Importing data after 40 million nodes is very slow by apoc

Please keep the following things in mind:

  1. did you search for what you want to ask before posting?
  2. please use tags for additional info
  3. use a self-descriptive title

Please format code + Cypher statements with the code </> icon, it's much easier to read.

Please provide the following information if you ran into a more serious issue:

- neo4j community 3.5.7 version
- what kind of API / driver do you use: APOC import dataset

merge (i:ALL {iri:value.iri}) set i.name=value.name,i.has_modified=value.has_modified,i.has_created=value.has_created,i.has_published=value.has_published,i.has_description_zh=value.has_description_zh,i.has_description_en=value.has_description_en,i.has_external_references=value.has_external_references,i.has_id=value.has_id,i.has_version=value.has_version,i.has_name_en=value.has_name_en,i.has_type=value.has_type,i.has_endTime=value.has_endTime,i.has_lastUpdateTime=value.has_lastUpdateTime,i.has_hashes=value.has_hashes,i.has_relationship_type_en=value.has_relationship_type_en,i.has_ref_externalID=value.has_ref_externalID*********************************
  • a sample of the data you want to import
{"iri":"http://www.intra.nsfocus.com/ncos#a6247481-ff73-43ae-9d0b-c3cb4ec05c48","name":"a6247481-ff73-43ae-9d0b-c3cb4ec05c48","has_isListening":"true<boolean>"}
{"iri":"http://www.intra.nsfocus.com/ncos#analysis-Win7_SP1-f8ab7663af5cb7338125be6ab194b8f0","name":"analysis-Win7_SP1-f8ab7663af5cb7338125be6ab194b8f0","has_lastUpdateTime":"2018-11-24T03:46:15<dateTime>"}

  • which plugins / extensions / procedures do you use
    APOC
  • neo4j.log and debug.log

What indexes or unique constraints are present in your graph relevant to this query?

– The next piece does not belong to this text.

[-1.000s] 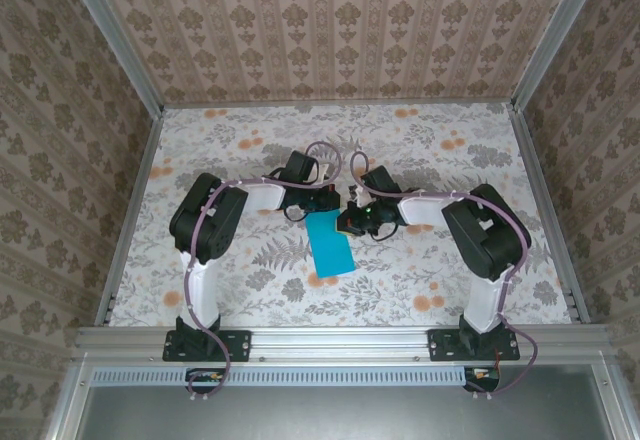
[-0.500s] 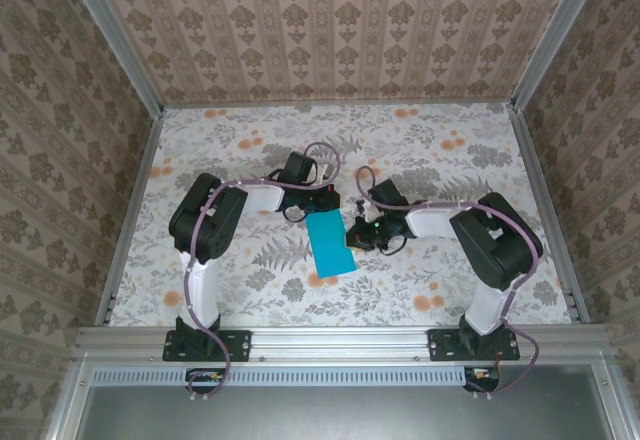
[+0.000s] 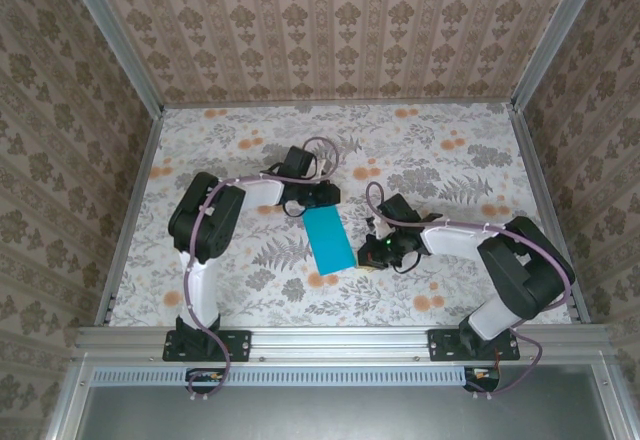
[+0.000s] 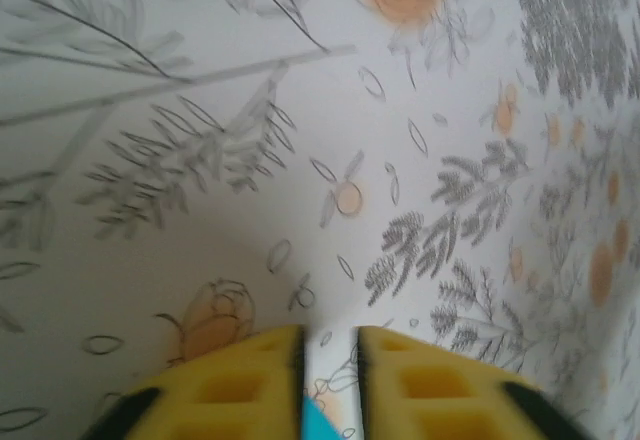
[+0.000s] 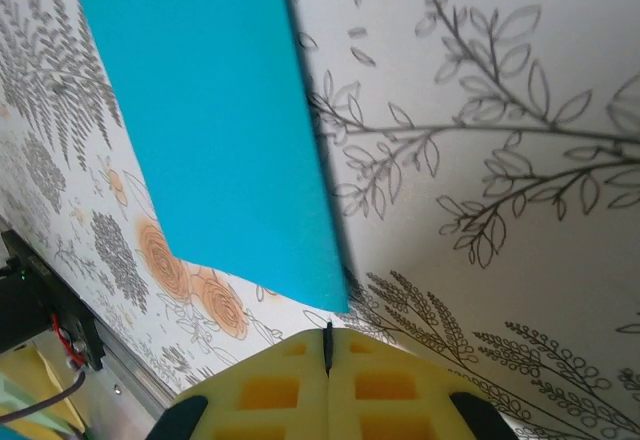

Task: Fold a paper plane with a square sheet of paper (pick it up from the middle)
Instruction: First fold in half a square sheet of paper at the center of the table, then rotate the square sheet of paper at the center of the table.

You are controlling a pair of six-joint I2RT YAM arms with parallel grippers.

I used b-tree index by default
Cypher : CREATE INDEX ON :ALL(iri)

Good. Now what APOC call are you using? So far we've only seen use of MERGE.

APOC call

call apoc.periodic.iterate("call apoc.load.json('mydir/*********-10w-11.json') yield value return value","merge (i:ALL {iri:value.iri}) set i.name=value.name,i.has_modified=value.has_modified,i.has_created=value.has_created, i.has_published=value.has_published***********************",{batchSize:10000,iterateList:true,parallel:true,concurrency:64})

BTW : IT is fast before import 40 million nodos,almost 30000/s speed

Have you tried using the neo4j-admin import tool? It's recommended for datasets over 10M. It's a command line tool found in the bin directory. Link to Manual, scroll to the botton

bin/neo4j-admin import --id-type=STRING \
                       --nodes:Customer=customers.csv --nodes=products.csv  \
                       --nodes="orders_header.csv,orders1.csv,orders2.csv" \
                       --relationships:CONTAINS=order_details.csv \
                       --relationships:ORDERED="customer_orders_header.csv,orders1.csv,orders2.csv"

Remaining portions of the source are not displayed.